Principles of Sharding for Relational Databases (opens in new tab)

(citusdata.com)

292 pointstikhon8y ago47 comments

47 comments

I find the "you don't want to shard" camp quite annoying. Of course, I don't want to shard! Who does?! It adds complexity, both implementation-wise and operational.

But if you got 5 TB of data, that needs to be in a SSD drive, then please tell me how I can get that into 1 single physical database.

jchanimal8y ago

There is a new generation of relational databases that are native to multi-node operation, and don't require sharding. I'm speaking of tech like Google Spanner and my employer, FaunaDB.

Now you don't have to shard. More info on how we accomplish distributed transactions. https://fauna.com/blog/distributed-consistency-at-scale-span...

brianwawok8y ago

P.S. Google Spanner and FaunaDB both shard. They can call it something else. But unless every node has all data on it, it is sharded.

1 more reply

berns8y ago

The title tag of Spanner home page reads: Cloud Spanner | Automatic Sharding with Transactional Consistency at Scale

dboreham8y ago

_You_ don't have to, but someone does.

1 more reply

sigstoat8y ago

http://www.fixstars.com/en/ssd/ ?

if all you need is a lot of data in a single database, there's basically nothing except for money between you and your goal. JBODs full of SSDs coming into a single machine via SAS will get you into petabytes, just with commodity hardware you can order from amazon.

i'm expect IBM could sell you a mainframe that'll do it for whatever capacity you care to name.

user59944618y ago

The thing is that 5TB of company data cannot reasonably be kept in JBOD on the cheapest drives you could find on Amazon.

2 more replies

zbobet20128y ago

You can _easily_ buy a box with 60+TB of SSD...

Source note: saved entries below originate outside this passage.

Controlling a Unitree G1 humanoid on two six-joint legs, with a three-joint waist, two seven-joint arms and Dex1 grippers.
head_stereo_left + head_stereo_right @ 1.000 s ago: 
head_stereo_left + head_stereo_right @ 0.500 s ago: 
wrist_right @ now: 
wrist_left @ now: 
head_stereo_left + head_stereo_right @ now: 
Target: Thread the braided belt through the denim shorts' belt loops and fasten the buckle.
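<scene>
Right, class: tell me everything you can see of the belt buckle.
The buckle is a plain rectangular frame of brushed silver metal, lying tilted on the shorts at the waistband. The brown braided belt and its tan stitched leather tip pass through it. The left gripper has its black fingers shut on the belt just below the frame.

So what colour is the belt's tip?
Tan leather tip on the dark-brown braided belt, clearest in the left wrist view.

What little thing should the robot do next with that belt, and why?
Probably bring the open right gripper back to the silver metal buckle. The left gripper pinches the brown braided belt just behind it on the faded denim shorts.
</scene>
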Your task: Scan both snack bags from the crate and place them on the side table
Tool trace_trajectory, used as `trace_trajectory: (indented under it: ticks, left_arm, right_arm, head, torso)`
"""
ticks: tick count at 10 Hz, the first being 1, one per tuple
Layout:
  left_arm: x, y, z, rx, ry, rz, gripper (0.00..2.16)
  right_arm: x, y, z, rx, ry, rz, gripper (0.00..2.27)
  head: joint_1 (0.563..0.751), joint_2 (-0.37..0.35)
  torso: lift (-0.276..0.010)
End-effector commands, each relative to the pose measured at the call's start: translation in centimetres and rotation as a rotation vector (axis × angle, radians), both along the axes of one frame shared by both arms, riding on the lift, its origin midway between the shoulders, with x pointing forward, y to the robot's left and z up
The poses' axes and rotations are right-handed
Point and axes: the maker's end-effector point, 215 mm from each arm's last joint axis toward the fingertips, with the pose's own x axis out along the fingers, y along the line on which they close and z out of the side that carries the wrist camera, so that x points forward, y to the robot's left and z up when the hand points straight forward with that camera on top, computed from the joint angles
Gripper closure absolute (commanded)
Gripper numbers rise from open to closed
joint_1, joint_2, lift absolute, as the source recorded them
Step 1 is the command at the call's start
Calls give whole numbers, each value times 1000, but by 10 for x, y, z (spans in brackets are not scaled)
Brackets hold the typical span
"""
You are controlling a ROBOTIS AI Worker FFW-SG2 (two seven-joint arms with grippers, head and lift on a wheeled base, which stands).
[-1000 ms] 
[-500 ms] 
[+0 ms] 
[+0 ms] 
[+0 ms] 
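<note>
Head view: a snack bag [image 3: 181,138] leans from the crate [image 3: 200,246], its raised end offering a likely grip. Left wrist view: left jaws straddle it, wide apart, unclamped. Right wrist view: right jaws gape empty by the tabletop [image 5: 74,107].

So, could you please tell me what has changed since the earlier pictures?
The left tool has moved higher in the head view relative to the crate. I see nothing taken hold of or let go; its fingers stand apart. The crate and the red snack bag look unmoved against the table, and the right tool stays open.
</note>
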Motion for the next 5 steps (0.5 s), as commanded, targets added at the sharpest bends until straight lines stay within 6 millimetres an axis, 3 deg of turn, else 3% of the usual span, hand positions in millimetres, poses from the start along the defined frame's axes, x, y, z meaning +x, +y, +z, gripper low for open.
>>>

http://www.dell.com/en-us/work/shop/povw/poweredge-r930

Some of us do need to shard for sure though (I have multi petabyte data sets).

kakwa_8y ago

Storing 60+TB of data is different than searching and doing complex computation on 60TB of data.

Also, operations on a such huge data set can be really painful. Think how to backup a DB like that safely, or how to update the engine.

Some slides (little old, 2014) about a huge postgres instance serving as a backend for leboncoin.fr (main classified advertising website in France).

https://fr.slideshare.net/jlb666/pgday-fr-2014-presentation-...

Basically, they bought the best hardware money could buy at the time to scale vertically, they, in the end, run in some issues and started thinking about sharding this huge DB.

1 more reply

morgo8y ago

I'm the original author of the linked post you refer to.

Perhaps the title is click bait, but at the time I was meeting with a lot of users looking for someone else's problems.

5TB could still easily be single server territory. It depends more on the queries.

My point is just that some workloads are better solved with (some) vertical scaling first.

grw_8y ago

Sorry if this is obvious, but why not use multiple drives?

jajern8y ago

Technically you can. You can run a SSD array in RAID5, 6 or 10, and lose a little bit of performance but get the capacity needed.

metaphorm8y ago

because that is nearly a synonym for sharding?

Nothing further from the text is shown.